If, however, he did decide to mark fatherhood by starting to consume a highly addictive poison, then he's just a fucking idiot.

Either way, his refusal to make any adjustments for the benefit of his son's health is simply repellent. I'd certainly leave, in your shoes.

^ this. Its really weird to take it up as an adult out of the blue.
Topseyt · 25/06/2021 09:30

@Jobseeker19

Who starts smoking as an adult on this day in age!

I would leave him just for that.

Someone who is pretty dim, irresponsible and selfish.

OP, in your position I might well consider it a deal breaker. It is a very expensive habit too, as well as dangerous and stinky. My mother has always been a heavy smoker and gets easily through between two and three full stacks of cigarettes a week. Each stack contains ten packets and costs £93!! So she spends between £200 and £300 a week on it.

Honestly, knowing what I know and experiencing what I have, I would be unable to live with him at all and would want to separate. I would also limit his contact with the child as much as possible.

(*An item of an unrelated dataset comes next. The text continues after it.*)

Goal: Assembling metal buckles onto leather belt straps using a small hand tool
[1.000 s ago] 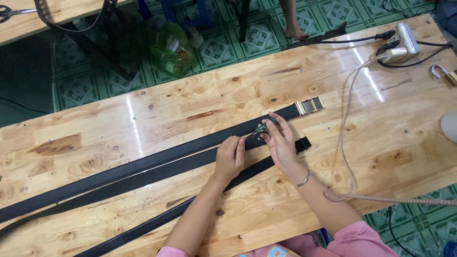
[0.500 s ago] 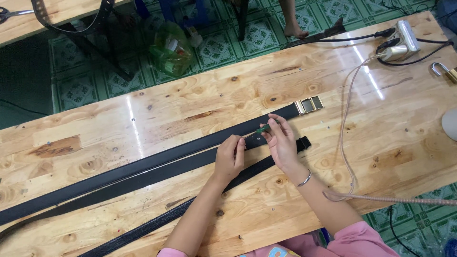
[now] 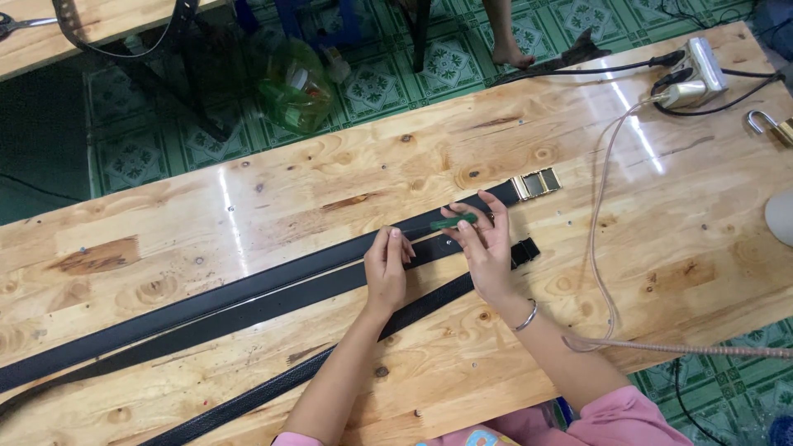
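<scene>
Several black leather belts (image 3: 248,297) lie side by side across a glossy wooden table (image 3: 330,182). The farthest belt ends in a gold metal buckle (image 3: 537,182); another ends in a black buckle (image 3: 525,249). My left hand (image 3: 386,268) presses its fingers down on the middle belt. My right hand (image 3: 485,245) holds a small green-handled tool (image 3: 450,221) with its tip lying across the belts, just left of the gold buckle. A silver bracelet sits on my right wrist.
A white power strip (image 3: 698,70) with black cables sits at the far right corner. A pale cord (image 3: 603,248) loops across the table's right side. A padlock (image 3: 768,125) lies at the right edge. Beyond the table are a green tiled floor, a green bottle (image 3: 293,87) and someone's bare foot (image 3: 510,54).
The green tool in my right hand now lies flatter across the belts, pointing left. My left hand stays pressed on the belt.
</scene>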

mcmooberry · 25/06/2021 09:35

I am baffled why anyone would take up smoking after a child was born! Both of my parents died prematurely due to smoking related illnesses, I absolutely would not tolerate a smoker in the house. Looking back, my poor brother had severe asthma as a child, no attempt was made to shield him from their smoke, it is mind-boggling to me why they, or anyone, would do that.

So, yes, I would leave.

Topseyt · 25/06/2021 09:38

@CaptainBarbossa

I had a friend like this, who smoked around her child, and in the house sometimes too despite her child having asthma, her DS was in and out of hospital all the time having attacks. Otherwise she was a caring, loving, nurturing mum, but she just had this massive blind spot when it came to smoking that I just couldn't understand. She got rid of her perfumes and plug in air fresheners and used non bio washing powder, gave him his inhalers perfectly, all these things which might help his asthma. And then sparked up a cigarette with him in the room "it's alright the windows open"

Makes no sense!

This would be my mother's reaction. Smokers are ridiculous.

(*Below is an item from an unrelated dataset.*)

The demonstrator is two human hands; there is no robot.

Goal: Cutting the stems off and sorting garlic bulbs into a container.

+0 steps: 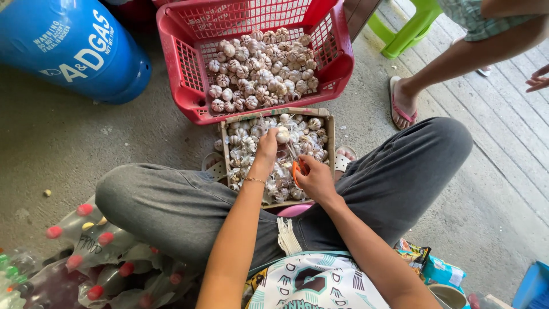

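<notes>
Head view: left hand fingers pinch a garlic bulb over the box; right hand grips orange scissors. Trimming step; next, blades must meet the stem at 12 o'clock.

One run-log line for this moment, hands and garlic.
left hand: holds garlic bulb | right hand: grip on orange-handled scissors | below: cardboard box of garlic | beyond: red basket of garlic

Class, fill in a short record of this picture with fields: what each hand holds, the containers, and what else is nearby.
left hand: holds a garlic bulb over the cardboard box
right hand: grips orange-handled scissors
cardboard box: full of garlic, between the knees
red basket: holds more garlic
nearby: blue gas cylinder, green stool, another person's foot
</notes>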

My Dad had COPD from years of smoking a pipe himself. He gave up a couple of years before it killed him (died this year) but my mother continued to light up just feet away from him and he encouraged her to.

She now has COPD herself. It is largely a disease of smokers. She still continues the habit, and if her own COPD is ever mentioned she just shrugs and lights another one. She is 86 now and will never change.

PackItUpWillYa · 25/06/2021 09:40

I would leave him, and the reason wouldn’t be his smoking, the reason would be his utter selfishness and disregard for the well-being of your child.

One of the grounds on which you can petition for divorce is unreasonable behaviour. Refusing to take steps to ensure the health and well-being of your child is most definitely unreasonable behaviour.

WeAllHaveWings · 25/06/2021 09:42

It's not like I have demanded he stops

I would have as soon as he started. It is a disgusting, expensive, selfish and dangerous habit. It is ridiculous for a new parent to start a new smoking habit.

His attitude to your sons health, rather than the smoking itself, would result in an ultimatum. If he chooses smoking over his family then you know where you and your dc stand.